Despite last month’s Supreme Court ruling striking down Biden’s signature one-time student debt relief plan, other programs providing relief to borrowers remain intact. And even more student loan forgiveness is expected to be approved for borrowers in the coming months, as the administration works to implement new plans.

Here’s a breakdown.

$45 Billion In Student Loan Forgiveness Through PSLF Waiver

The Biden administration has approved $45 billion in student loan forgiveness for over 650,000 borrowers through improvements to the Public Service Loan Forgiveness program, according to last week’s announcement. The PSLF program can provide borrowers with loan forgiveness after 120 “qualifying payments” — the equivalent of 10 years. But the program has historically been plagued by complicated rules, poor oversight, and a dismal approval rate.

The Biden administration established the Limited PSLF Waiver in 2021 as a fix to the program’s longstanding problems. The waiver allowed borrowers to receive PSLF credit for periods that otherwise would not count toward loan forgiveness, such as payments made under the “wrong” repayment plan or on a non-qualifying type of federal student loan. The result has been a dramatic increase in student loan forgiveness approvals for public service borrowers.

While the Limited PSLF Waiver ended last October, the Education Department is working through a backlog of previously-submitted applications, and borrowers are continuing to receive relief. In addition, many elements of the waiver have been extended by the IDR Account Adjustment, as well as new PSLF regulations that went into effect earlier this month.
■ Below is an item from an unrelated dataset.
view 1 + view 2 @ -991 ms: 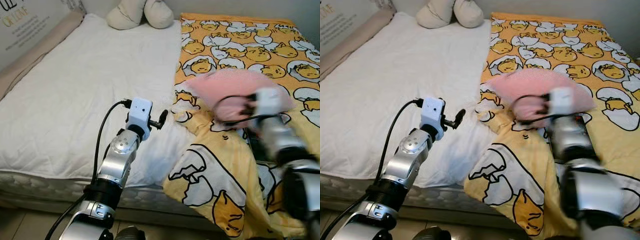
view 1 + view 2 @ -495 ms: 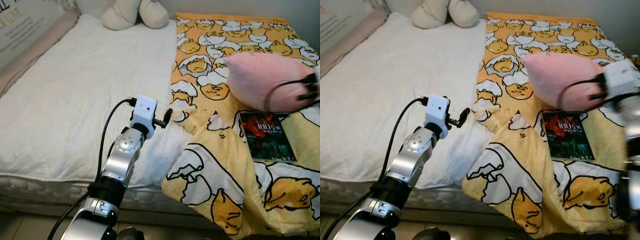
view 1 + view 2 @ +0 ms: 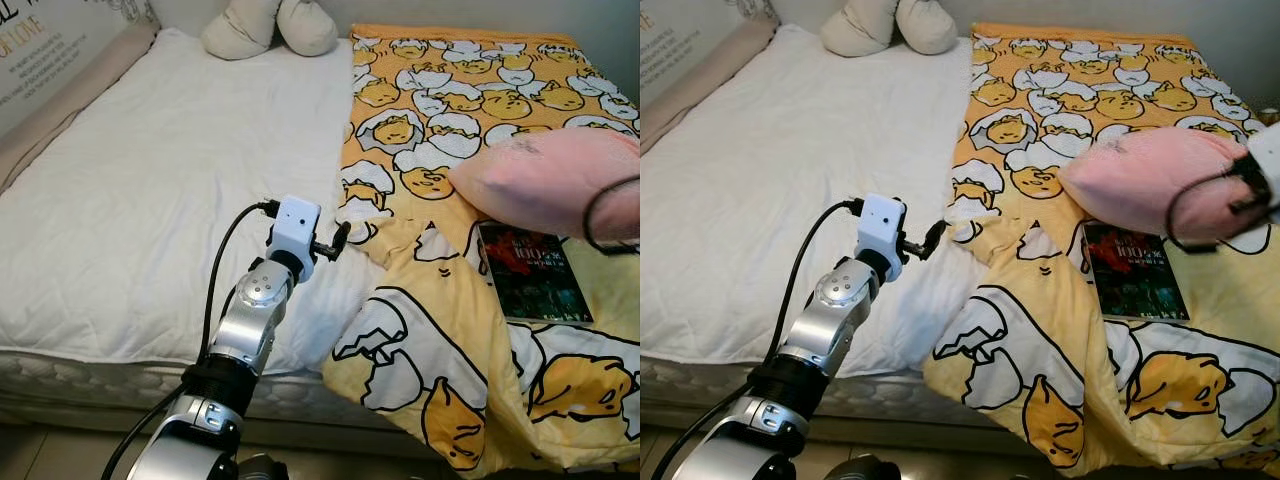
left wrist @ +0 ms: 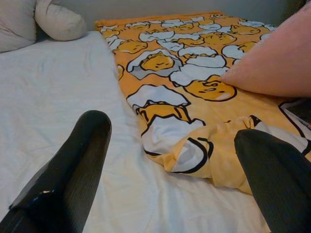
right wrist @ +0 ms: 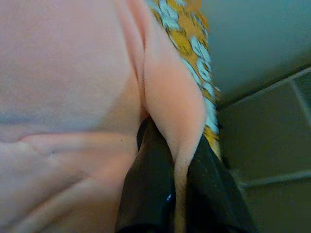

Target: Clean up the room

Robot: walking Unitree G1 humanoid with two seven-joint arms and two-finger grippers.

Nearly $40 Billion In Student Loan Forgiveness Under IDR Account Adjustment

The IDR Account Adjustment is similar to the Limited PSLF Waiver, but for Income-Driven Repayment plans. IDR plans tie a borrower’s monthly payments to their income, and allow for loan forgiveness of any remaining balance after 20 or 25 years, depending on the specific plan.

Just like PSLF, the IDR programs have been riddled with problems. The IDR Account Adjustment allows borrowers to receive IDR credit toward student loan forgiveness, even for borrowers who aren’t currently repaying their loans on an IDR plan. Most past periods of repayment, as well some earlier periods of deferment and forbearance, can count. This credit can also count toward PSLF for borrowers who were working in qualifying public service employment.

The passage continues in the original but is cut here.